Task details — Every line below from the one containing "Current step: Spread" through the one containing "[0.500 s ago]" must be transcribed exactly. Omit all lines outside that stretch.

Recorded data —
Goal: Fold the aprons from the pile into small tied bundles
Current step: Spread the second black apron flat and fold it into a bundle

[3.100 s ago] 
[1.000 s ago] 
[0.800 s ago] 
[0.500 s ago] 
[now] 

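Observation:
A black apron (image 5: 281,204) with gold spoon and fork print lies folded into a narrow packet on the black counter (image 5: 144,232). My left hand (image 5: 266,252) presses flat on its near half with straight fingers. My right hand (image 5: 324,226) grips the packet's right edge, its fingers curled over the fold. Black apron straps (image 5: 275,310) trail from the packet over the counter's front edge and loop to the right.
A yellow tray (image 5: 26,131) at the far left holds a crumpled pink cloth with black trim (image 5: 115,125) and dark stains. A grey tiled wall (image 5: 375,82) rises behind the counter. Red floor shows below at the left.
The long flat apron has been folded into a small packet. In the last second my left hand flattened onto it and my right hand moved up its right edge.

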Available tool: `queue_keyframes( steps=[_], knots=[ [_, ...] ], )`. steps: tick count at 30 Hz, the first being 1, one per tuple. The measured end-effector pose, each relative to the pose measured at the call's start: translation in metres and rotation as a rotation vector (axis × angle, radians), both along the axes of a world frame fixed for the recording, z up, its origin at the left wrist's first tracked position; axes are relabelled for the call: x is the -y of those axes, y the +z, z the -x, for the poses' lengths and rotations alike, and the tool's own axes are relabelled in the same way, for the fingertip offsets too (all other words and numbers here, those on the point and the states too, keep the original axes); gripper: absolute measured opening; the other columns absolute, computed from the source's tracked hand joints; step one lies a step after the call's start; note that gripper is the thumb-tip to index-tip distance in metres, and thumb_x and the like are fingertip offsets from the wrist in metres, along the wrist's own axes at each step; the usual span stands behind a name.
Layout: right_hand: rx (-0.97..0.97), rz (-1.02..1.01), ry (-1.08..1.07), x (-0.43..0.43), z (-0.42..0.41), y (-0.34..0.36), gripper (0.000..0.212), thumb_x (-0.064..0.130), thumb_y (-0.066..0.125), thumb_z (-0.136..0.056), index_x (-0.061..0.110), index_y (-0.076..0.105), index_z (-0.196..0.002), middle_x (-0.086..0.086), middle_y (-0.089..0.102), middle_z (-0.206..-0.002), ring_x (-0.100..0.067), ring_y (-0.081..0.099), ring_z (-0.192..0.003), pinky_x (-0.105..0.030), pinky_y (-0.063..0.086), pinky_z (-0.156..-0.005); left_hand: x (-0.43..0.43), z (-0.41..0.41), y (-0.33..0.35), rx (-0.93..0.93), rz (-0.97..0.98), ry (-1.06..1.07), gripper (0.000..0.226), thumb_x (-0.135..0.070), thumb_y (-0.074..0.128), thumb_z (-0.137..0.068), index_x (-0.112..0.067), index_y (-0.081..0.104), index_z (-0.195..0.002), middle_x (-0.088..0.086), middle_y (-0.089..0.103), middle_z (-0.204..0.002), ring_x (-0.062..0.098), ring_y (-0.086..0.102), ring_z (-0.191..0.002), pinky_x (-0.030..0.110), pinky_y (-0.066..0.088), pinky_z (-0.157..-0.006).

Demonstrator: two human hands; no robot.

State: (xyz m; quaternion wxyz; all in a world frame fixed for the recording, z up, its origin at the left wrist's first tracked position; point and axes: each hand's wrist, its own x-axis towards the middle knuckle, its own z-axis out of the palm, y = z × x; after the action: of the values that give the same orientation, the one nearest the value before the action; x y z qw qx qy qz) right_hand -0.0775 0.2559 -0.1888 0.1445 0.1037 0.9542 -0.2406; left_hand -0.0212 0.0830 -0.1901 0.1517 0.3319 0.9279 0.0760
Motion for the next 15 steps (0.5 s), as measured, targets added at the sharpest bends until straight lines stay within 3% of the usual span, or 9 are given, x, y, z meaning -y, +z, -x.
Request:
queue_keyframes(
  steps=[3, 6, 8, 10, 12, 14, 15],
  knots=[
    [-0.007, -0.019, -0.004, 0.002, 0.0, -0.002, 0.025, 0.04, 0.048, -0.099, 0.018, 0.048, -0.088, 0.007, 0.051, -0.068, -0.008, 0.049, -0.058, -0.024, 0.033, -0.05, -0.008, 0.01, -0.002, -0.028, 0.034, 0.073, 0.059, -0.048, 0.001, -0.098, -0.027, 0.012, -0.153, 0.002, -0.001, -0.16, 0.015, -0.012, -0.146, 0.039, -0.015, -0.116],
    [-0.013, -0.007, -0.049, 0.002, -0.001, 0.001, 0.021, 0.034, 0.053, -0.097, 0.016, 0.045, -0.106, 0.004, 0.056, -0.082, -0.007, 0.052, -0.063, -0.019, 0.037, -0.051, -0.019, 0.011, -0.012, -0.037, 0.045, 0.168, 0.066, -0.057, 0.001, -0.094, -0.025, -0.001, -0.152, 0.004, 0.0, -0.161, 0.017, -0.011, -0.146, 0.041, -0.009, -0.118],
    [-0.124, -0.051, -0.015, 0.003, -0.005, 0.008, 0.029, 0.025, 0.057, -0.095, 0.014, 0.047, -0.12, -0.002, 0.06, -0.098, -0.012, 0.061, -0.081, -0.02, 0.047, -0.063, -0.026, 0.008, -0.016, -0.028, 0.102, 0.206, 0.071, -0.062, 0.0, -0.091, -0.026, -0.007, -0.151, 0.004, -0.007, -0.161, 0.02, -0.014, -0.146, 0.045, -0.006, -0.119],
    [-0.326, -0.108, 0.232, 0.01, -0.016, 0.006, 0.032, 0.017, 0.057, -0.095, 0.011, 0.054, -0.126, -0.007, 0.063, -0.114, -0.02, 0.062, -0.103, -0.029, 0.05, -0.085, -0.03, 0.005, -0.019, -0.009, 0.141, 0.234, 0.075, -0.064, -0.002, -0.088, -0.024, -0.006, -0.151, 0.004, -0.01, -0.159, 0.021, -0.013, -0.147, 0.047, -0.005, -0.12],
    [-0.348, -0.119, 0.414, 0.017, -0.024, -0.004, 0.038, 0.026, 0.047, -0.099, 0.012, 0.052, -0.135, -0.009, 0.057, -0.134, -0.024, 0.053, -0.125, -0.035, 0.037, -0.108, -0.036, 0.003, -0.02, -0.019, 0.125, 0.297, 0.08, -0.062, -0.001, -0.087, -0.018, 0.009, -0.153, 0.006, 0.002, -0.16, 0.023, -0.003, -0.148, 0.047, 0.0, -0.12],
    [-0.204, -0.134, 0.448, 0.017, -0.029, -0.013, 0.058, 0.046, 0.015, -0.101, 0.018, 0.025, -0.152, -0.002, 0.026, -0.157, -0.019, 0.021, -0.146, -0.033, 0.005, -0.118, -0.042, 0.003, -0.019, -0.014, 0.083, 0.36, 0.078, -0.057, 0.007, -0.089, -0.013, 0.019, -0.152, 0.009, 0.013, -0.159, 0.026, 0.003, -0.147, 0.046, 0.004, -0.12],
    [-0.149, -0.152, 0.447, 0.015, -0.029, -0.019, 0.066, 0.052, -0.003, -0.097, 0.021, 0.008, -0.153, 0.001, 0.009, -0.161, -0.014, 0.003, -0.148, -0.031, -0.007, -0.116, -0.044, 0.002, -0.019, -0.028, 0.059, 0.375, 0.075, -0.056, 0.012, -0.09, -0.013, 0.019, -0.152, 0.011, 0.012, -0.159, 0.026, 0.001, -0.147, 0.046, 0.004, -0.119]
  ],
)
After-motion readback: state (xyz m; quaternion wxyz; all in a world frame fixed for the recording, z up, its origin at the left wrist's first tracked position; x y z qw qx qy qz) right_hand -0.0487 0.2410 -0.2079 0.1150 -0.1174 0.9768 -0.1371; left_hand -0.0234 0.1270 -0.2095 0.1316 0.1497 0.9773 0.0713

Response to the exercise —
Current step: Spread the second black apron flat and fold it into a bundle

[3.100 s ago] 
[1.000 s ago] 
[0.800 s ago] 
[0.500 s ago] 

There is nothing further to the answer.